A passenger on a moving train tosses a coin with an initial velocity of (-2.25 m/s) + 4.68 m/s) (from the point of view of the passenger). The train's velocity relative to the ground is (11.5 m/s).

(a) What is the minimum speed of the coin relative to the ground during its flight?
______m/s

(b) At what part in the coin's flight does this minimum speed occur?
-immediately after being tossed
-at some point as it is rising
-at the top of its motion
-at some point as it is falling
Explain.

(c)Find the initial speed and direction of the coin as seen by an observer on the ground.
____m/s
____° (counterclockwise from the +x axis)
(d) Use the expression for ymax derived in Example 4-7 to calculate the maximum height of the coin, as seen by an observer on the ground.
____m

(e) Repeat part (d) from the point of view of the passenger.
____m

(a) To find the minimum speed of the coin relative to the ground during its flight, we need to analyze the velocity of the coin relative to the ground.

The velocity of the coin relative to the ground can be found by adding the velocity of the train to the velocity of the coin relative to the train.

Given:
Velocity of the coin relative to the train (vct) = (-2.25 m/s, 4.68 m/s) relative to the passenger
Velocity of the train relative to the ground (vtg) = (11.5 m/s) in the same direction of the train's motion

To find the velocity of the coin relative to the ground (vcg), we add the velocities vectorially:
vcg = vct + vtg
vcg = (-2.25 m/s, 4.68 m/s) + (11.5 m/s, 0)
vcg = (9.25 m/s, 4.68 m/s)

The minimum speed of the coin relative to the ground is the magnitude of vcg, which can be found using the Pythagorean theorem:
Min Speed = sqrt((9.25 m/s)^2 + (4.68 m/s)^2)
Min Speed = sqrt(85.5625 + 21.9024)
Min Speed = sqrt(107.4649)
Min Speed ≈ 10.37 m/s

Therefore, the minimum speed of the coin relative to the ground during its flight is approximately 10.37 m/s.

(b) The minimum speed occurs at the top of the coin's flight.

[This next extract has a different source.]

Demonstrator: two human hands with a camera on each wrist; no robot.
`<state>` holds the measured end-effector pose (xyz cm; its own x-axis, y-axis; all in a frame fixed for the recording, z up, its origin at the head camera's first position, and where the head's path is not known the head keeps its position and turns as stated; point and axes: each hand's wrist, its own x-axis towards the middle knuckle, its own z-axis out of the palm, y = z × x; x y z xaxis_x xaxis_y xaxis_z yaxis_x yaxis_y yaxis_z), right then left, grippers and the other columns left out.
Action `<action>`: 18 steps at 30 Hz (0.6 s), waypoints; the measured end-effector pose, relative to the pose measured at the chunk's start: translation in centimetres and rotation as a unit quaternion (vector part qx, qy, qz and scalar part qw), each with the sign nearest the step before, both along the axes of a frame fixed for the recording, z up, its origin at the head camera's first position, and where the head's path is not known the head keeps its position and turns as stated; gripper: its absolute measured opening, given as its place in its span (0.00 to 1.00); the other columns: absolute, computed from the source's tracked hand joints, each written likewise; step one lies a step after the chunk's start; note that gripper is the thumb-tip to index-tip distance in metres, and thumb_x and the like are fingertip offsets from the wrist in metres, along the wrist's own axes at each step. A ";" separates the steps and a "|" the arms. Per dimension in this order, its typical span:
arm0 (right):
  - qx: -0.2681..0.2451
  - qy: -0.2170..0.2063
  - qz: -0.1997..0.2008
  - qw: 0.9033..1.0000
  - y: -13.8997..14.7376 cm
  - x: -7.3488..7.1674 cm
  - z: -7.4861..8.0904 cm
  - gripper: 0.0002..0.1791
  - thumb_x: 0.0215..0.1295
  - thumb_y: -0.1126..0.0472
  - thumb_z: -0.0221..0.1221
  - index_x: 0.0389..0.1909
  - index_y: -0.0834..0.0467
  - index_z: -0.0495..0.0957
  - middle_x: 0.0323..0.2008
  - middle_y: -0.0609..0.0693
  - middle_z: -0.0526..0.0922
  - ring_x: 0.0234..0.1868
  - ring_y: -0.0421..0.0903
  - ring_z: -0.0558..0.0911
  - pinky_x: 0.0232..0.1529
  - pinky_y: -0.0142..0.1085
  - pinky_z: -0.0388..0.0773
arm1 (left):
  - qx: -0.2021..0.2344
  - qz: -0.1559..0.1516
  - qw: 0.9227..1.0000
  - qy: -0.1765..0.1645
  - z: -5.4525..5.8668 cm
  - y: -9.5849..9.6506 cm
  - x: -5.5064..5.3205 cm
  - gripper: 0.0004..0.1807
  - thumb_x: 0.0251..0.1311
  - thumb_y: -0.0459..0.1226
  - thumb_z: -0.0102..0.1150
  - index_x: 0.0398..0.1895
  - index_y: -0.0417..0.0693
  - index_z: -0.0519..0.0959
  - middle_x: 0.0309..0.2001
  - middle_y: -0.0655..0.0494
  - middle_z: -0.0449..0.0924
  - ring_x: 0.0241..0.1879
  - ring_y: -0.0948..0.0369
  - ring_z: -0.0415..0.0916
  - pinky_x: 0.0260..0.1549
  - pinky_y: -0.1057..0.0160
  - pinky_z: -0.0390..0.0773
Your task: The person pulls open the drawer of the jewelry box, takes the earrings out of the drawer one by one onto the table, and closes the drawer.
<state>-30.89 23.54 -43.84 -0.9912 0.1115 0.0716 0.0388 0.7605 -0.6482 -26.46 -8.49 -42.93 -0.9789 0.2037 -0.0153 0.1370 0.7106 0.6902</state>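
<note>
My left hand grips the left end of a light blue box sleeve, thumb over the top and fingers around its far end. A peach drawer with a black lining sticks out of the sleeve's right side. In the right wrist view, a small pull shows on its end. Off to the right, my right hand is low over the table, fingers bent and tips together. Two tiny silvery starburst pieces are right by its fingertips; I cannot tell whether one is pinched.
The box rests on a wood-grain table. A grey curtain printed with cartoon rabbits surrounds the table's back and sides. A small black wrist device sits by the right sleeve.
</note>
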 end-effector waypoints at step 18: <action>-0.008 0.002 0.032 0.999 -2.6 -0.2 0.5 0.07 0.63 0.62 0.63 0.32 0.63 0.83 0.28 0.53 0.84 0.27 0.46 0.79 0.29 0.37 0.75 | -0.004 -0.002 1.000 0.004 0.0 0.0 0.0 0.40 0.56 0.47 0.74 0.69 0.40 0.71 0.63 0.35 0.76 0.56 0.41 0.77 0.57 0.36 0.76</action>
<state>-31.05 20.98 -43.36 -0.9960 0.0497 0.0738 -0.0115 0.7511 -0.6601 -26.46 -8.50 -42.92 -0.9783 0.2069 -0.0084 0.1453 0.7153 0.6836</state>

This is because at the top, the vertical velocity component approaches zero before changing direction. The coin momentarily stops moving upwards and then starts moving downwards. At this point, the speed of the coin relative to the ground reaches its minimum.

Therefore, the minimum speed occurs at the top of the coin's motion.

(c) To find the initial speed and direction of the coin as seen by an observer on the ground, we need to find the magnitude and angle of the velocity vector vcg.

The magnitude of vcg is the speed of the coin relative to the ground, which we found in part (a) as approximately 10.37 m/s.

The direction of vcg can be found by calculating the angle it makes with the positive x-axis. We can use trigonometry to do this. Let θ be the angle between vcg and the x-axis.

θ = arctan(vcg_y / vcg_x)
θ = arctan(4.68 m/s / 9.25 m/s)
θ ≈ 26.21°

Therefore, the initial speed of the coin as seen by an observer on the ground is approximately 10.37 m/s, and the angle counterclockwise from the +x axis is approximately 26.21°.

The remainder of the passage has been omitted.